Ces outils peuvent être utilisés de manière combinée ou séparée, pour obtenir une vision complète des attitudes et des obstacles à surmonter lors de la mise en place du changement au sein d’une organisation. Au-delà des outils, la posture et l’écoute des acteurs en charge du changement occupent une place centrale de la gestion de la résistance.
Conclusion
La résistance au changement est donc un phénomène intrinsèque à toute transformation au sein des organisations. Ses origines multiples, souvent ancrées dans la peur de l’inconnu, la perte de contrôle ou les jeux de pouvoir, sont autant de facteurs qui alimentent ce réflexe naturel. Comprendre cette résistance comme un mécanisme de défense peut être un point de départ pour réussir les transformations.

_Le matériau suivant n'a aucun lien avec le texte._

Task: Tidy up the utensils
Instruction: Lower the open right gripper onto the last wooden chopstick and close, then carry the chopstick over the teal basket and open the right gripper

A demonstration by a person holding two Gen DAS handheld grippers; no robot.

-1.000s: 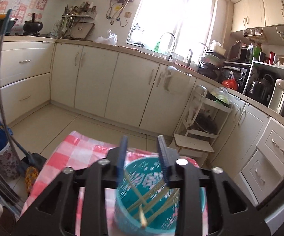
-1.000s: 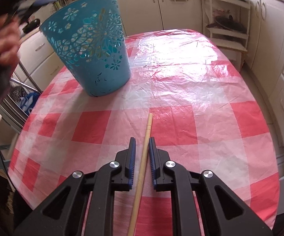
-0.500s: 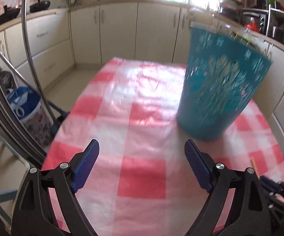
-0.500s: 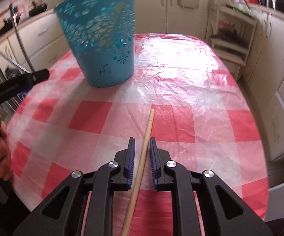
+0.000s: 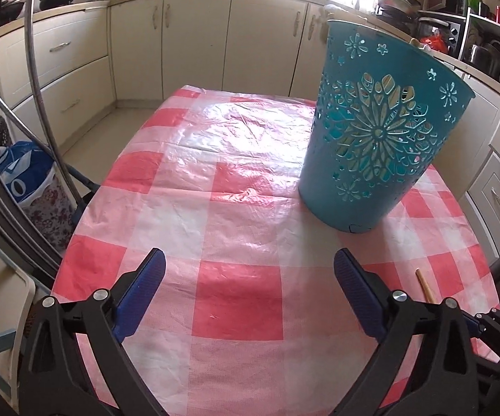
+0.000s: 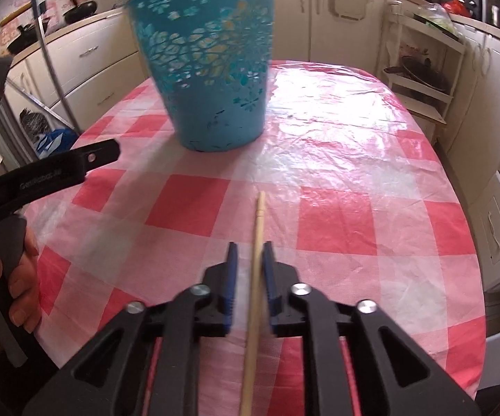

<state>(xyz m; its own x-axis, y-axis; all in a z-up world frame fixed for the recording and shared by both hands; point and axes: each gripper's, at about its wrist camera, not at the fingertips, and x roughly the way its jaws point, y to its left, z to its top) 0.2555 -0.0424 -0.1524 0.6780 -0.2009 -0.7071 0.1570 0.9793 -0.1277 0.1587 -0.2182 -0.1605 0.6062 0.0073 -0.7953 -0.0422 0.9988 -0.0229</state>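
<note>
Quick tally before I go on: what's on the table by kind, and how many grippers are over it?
Teal basket: 1
Loose chopstick between the right gripper fingers: 1
Sticks inside the basket: several, uncountable through the cutouts
Grippers, with the left gripper: 2
Total countable: 4

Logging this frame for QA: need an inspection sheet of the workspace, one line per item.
Surface: red-and-white checked plastic tablecloth, wrinkled, glossy.
Job's things: teal perforated plastic basket upright, wooden sticks inside; one wooden chopstick outside it.
Clutter: nothing seen on the table.
Grippers: left gripper open, empty; right gripper straddles the chopstick, jaws narrow, contact unclear.
Cables: nothing seen.
Surroundings: cream kitchen cabinets, wooden shelf rack.
</note>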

Au-delà de ses manifestations perçues comme des obstacles, la résistance au changement peut aussi être vue comme un signal positif. Elle est l’expression d’une démarche d’appropriation en cours et d’une forme de volonté de stabilité, un signe de résilience de l’organisation. Elle est souvent légitime, salutaire dans une certaine mesure. Elle nécessite bien souvent un diagnostic et un accompagnement adaptés afin d’assurer la tenue des objectifs de transformation des organisations.